Is everything crap? 

Is it all a dream?

Or is it all just totally irrelevent along with us?

Cast your vote/debate about the best/most realistic attitude for life.
--------------------------------------------------------

Personally I think it really doesn't matter how we feel because were all just wormfood anyways.


----------



## lucifer_principle (Jun 9, 2005)

Not sure by the introduction you gave but I am an adventurous person so I understand. Not that my life is that interesting but...So anyway back to the topic. If you really want to know, mine's half full. I am a believer of hope and largely optimistic unlike most of my friends, so you know my answer. By the way in my own opinion good and evil are not totaly independent of external factors if you know what I mean, hence they both come from the enviroment not from us. Everybody is perfectly capable of both provided the condition is there. But I am a nice guy, a believer of hope.


----------



## Jayaprakash Satyamurthy (Jun 9, 2005)

The cup is twice the necessary size.


----------



## a|one (Jun 9, 2005)

So... you're saying I should have left it at 2 options and am copping out?

Maybe. 

Honestly though... I really couldn't decide, its a bad metaphore IMO. I don't think you can just narrow people down to the eternally negative and the eternally positive, some of us just analyze and call it as we see it.


----------



## Jayaprakash Satyamurthy (Jun 9, 2005)

Yep. A friend and I recently decided there were four basic types of world-view - optimism, pessimism, idealism (whatever ideal it may be) and 'realism' (or at least the notion that one is being practical and hard-headed), and most of us are some combination of these. I suspect I'm a pessimistic idealist, which is pretty much the worst possible combination.


----------



## a|one (Jun 9, 2005)

Heh. Thats an interesting theory, but somehow I suspect that there are more groups missing.

----

Okay I've got it, you're missing Anarchism and Conformism, because lets face it there are those who will always seek to argue rather than think, and those who will seek to just agree with the most apparant leader.

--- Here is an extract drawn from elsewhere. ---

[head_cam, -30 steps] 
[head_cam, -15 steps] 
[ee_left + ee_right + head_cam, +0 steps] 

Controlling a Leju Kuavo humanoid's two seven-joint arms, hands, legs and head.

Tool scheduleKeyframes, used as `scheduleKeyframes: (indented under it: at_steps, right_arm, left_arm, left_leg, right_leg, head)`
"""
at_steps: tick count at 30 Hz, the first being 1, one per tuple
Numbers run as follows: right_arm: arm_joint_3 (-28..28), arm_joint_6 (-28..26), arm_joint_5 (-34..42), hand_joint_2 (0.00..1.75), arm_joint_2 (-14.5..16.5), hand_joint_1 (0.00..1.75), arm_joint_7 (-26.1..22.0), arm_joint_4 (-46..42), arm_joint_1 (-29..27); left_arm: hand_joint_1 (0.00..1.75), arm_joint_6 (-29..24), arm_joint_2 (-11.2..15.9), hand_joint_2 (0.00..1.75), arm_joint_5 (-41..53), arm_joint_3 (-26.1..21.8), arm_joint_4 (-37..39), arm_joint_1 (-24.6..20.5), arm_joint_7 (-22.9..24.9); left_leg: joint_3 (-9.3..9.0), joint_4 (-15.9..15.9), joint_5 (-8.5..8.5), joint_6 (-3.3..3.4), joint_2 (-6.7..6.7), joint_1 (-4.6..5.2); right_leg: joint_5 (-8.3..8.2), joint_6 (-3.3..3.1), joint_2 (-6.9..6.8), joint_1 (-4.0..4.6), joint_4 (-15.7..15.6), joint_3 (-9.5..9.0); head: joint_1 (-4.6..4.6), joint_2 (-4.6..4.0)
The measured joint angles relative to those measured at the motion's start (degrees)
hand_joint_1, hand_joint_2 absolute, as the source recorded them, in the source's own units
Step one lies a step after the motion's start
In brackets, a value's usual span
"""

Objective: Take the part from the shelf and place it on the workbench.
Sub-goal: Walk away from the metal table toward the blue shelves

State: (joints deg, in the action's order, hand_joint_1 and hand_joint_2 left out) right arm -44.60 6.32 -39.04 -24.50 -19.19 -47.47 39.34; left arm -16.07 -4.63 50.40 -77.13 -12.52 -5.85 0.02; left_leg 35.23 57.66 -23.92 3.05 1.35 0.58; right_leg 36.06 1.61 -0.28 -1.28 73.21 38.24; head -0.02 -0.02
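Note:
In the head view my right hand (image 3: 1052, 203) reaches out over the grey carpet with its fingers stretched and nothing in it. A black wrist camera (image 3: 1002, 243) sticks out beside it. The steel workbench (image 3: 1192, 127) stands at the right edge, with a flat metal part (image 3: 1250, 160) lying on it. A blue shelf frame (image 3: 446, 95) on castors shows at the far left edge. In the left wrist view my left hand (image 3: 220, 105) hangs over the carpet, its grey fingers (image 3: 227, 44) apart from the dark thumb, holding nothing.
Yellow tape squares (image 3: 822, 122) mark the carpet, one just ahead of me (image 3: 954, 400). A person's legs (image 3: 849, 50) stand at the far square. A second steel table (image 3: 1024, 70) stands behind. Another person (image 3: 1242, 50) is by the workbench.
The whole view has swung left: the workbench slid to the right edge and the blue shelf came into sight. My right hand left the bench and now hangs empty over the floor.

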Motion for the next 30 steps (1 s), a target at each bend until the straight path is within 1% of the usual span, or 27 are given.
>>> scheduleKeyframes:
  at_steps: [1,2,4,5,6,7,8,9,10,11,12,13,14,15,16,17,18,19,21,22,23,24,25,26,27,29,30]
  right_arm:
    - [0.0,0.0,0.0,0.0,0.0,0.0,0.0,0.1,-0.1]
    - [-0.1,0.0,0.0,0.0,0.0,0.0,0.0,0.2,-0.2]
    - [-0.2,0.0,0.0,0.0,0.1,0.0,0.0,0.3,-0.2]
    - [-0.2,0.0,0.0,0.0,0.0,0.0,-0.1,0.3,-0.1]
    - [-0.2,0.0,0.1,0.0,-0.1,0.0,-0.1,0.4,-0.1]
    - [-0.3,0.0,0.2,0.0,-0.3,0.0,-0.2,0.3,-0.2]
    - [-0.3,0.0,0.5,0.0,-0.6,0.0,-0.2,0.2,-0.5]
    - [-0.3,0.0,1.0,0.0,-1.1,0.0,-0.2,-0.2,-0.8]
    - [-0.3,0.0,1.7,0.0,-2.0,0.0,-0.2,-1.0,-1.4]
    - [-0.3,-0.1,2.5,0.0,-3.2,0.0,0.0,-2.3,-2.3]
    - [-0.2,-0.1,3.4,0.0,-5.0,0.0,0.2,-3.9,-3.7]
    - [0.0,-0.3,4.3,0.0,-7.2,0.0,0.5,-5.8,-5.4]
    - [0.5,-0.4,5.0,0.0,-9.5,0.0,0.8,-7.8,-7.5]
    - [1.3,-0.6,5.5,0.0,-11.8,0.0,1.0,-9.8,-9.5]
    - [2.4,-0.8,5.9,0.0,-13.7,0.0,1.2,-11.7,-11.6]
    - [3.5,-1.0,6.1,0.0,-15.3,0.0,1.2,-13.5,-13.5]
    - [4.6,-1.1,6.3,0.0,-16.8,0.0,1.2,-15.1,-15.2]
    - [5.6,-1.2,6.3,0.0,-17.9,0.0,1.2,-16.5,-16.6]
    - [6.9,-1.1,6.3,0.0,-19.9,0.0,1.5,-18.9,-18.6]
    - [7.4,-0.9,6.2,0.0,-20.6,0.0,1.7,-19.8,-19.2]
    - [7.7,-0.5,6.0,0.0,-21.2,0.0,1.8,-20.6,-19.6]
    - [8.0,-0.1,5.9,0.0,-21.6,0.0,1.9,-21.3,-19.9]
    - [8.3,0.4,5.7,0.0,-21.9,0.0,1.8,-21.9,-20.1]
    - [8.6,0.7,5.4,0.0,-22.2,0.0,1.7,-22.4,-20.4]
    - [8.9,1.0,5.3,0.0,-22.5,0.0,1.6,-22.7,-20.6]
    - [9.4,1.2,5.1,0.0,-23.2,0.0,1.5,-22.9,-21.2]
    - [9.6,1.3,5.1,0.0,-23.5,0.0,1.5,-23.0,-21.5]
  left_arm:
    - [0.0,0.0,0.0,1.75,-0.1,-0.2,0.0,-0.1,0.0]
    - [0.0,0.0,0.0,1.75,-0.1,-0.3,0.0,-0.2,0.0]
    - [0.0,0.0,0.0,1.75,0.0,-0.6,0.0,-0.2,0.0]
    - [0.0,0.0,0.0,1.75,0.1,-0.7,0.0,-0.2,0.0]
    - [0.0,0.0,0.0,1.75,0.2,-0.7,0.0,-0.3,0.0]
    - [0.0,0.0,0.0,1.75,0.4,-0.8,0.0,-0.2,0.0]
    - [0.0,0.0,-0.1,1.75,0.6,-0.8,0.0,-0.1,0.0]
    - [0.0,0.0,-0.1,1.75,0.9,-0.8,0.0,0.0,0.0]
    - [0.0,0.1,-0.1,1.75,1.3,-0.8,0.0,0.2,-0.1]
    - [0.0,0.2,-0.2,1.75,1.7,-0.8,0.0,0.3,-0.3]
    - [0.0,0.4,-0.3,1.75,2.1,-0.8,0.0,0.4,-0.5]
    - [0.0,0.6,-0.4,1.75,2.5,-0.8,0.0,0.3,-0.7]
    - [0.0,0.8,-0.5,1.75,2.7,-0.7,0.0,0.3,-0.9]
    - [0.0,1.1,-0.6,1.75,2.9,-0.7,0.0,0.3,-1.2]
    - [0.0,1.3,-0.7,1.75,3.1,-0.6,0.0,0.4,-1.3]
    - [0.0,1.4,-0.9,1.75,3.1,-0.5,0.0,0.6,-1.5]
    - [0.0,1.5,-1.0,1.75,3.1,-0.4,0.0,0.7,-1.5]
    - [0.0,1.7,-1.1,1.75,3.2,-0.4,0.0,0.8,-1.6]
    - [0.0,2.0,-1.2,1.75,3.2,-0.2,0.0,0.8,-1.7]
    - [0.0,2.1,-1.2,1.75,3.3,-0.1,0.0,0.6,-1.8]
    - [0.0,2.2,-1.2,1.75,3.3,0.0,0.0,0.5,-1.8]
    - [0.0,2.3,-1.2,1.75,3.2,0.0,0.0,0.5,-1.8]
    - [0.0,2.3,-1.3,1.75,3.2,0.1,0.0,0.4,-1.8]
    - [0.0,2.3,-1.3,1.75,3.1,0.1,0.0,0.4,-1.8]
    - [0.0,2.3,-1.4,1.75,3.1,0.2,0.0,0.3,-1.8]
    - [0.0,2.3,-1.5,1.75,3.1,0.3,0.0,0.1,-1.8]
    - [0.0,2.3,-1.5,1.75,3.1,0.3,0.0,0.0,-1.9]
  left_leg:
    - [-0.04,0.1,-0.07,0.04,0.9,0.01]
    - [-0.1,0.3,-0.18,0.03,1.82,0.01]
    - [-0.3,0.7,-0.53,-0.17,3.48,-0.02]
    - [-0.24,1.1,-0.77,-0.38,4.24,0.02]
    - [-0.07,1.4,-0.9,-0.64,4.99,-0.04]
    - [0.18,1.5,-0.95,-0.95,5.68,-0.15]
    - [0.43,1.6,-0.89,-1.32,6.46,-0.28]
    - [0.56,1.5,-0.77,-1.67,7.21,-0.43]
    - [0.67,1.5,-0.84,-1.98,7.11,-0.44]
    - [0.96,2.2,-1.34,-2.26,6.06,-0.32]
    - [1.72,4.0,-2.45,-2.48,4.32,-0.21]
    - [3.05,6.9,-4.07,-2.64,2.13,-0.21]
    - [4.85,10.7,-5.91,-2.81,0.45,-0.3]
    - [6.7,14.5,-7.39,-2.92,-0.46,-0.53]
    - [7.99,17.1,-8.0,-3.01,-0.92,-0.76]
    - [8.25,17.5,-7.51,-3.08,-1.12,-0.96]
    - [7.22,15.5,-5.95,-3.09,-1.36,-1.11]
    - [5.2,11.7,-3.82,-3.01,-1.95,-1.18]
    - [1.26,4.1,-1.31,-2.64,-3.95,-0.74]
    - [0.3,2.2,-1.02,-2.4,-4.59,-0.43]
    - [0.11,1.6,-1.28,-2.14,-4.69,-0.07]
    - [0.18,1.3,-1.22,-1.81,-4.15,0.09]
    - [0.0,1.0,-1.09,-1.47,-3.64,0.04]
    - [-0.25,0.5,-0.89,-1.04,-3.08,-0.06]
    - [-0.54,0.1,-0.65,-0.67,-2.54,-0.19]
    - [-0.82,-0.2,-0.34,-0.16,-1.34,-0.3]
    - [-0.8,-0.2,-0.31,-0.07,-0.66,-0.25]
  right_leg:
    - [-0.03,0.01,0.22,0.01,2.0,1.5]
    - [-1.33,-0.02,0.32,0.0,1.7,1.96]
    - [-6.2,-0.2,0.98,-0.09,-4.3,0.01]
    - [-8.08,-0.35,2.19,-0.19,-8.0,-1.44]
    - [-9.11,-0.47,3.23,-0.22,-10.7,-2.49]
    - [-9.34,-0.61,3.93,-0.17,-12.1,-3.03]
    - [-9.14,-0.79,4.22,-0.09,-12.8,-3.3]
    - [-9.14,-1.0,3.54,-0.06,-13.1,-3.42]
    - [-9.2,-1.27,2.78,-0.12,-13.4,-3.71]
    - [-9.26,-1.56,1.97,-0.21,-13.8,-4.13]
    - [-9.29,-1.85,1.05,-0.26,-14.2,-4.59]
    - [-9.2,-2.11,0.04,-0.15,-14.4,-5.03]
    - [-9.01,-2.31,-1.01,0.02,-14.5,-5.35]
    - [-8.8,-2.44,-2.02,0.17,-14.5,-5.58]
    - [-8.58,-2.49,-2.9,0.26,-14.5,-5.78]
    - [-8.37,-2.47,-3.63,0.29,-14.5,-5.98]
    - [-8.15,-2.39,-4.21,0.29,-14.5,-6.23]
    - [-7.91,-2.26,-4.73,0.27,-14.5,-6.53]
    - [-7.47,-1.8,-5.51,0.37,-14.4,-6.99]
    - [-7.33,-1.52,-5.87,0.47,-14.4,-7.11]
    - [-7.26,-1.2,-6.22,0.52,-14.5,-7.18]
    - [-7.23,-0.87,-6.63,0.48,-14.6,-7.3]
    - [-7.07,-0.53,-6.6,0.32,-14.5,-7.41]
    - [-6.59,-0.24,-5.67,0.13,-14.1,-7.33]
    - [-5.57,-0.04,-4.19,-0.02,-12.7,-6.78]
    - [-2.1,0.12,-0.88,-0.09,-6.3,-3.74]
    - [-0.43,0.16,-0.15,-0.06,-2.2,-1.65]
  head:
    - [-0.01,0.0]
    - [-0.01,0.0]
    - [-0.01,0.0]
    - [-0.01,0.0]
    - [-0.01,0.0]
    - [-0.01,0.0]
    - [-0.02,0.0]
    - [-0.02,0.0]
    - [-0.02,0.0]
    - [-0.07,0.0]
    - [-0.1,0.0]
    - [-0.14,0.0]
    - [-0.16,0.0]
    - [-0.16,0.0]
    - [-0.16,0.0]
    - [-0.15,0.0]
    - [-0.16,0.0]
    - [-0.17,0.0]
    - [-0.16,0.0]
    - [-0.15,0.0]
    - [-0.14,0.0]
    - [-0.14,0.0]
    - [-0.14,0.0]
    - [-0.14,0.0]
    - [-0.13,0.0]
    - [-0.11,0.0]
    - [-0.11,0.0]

I suspect I would be the Anarchistic-Idealist.


----------



## littlemissattitude (Jun 9, 2005)

You mean there's another one out there, JP? I've always been very idealistic (in fact I've been told once or twice that I'm dangerously idealistic, whatever that means), but I'm also a natural pessimist. As hard as I try to be optimistic, I just can't manage it. I've never been a believer in happy endings because I've not seen many of them. But I hope for them, and so that makes me able to hold on to my idealism even though I'm usually pretty sure that I'm just spitting into the wind when I try to articulate my ideas. There was a very funny Mel Brooks film that came out in 1970 called "The Twelve Chairs", and there was a song in it called "Hope For The Best, Expect The Worst". I think that pretty much sums up my philosophy in this area.


----------



## Jayaprakash Satyamurthy (Jun 9, 2005)

> Okay I've got it, you're missing Anarchism and Conformism, because lets face it there are those who will always seek to argue rather than think, and those who will seek to just agree with the most apparant leader.


I'm looking at anarchism as a form of idealism - you believe in the anarchist ideal, just as you might in one of several others - and conformism could be a result of either idealism (some people believe in the norm!), pessimism (can't fight the system, might as well fall in line), optimism (if I do what they say, I may get ahead in life) or some sort of realism. 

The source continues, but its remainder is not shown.